Required work » Transcribe exactly the line that contains "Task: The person" and each line that comes after it in the material, the last line included, and nothing more.

Exercise data »
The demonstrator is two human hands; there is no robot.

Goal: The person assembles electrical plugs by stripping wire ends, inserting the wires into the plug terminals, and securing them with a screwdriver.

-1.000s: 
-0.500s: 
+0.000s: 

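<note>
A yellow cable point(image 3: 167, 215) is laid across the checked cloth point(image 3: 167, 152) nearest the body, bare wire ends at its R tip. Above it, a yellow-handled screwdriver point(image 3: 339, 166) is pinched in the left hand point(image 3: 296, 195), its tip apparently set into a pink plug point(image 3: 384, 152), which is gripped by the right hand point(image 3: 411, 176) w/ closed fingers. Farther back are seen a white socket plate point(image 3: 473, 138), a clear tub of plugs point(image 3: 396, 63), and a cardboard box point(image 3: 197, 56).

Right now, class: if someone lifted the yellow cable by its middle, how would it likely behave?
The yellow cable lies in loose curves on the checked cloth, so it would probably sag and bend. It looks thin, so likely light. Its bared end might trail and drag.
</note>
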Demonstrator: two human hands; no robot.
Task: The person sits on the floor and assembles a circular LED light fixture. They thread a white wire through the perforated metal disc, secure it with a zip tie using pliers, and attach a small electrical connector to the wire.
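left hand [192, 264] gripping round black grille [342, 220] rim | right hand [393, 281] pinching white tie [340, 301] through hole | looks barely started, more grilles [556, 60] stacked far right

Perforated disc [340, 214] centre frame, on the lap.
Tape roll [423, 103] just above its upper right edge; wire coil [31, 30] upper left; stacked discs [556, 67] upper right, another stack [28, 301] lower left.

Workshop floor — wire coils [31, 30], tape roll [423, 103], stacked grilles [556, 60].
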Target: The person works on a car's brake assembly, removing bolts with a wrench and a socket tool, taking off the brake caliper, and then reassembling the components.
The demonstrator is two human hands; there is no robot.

Written answer »
Task: The person sits on the floor and assembles a circular LED light fixture. They thread a white wire through the perforated metal disc, secure it with a zip tie using pliers, and attach a small electrical connector to the wire.
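left hand [192, 264] gripping round black grille [342, 220] rim | right hand [393, 281] pinching white tie [340, 301] through hole | looks barely started, more grilles [556, 60] stacked far right

Perforated disc [340, 214] centre frame, on the lap.
Tape roll [423, 103] just above its upper right edge; wire coil [31, 30] upper left; stacked discs [556, 67] upper right, another stack [28, 301] lower left.

Workshop floor — wire coils [31, 30], tape roll [423, 103], stacked grilles [556, 60].
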Target: The person works on a car's brake assembly, removing bolts with a wrench and a socket tool, taking off the brake caliper, and then reassembling the components.
The demonstrator is two human hands; there is no robot.

The exercise is done, with nothing left to add.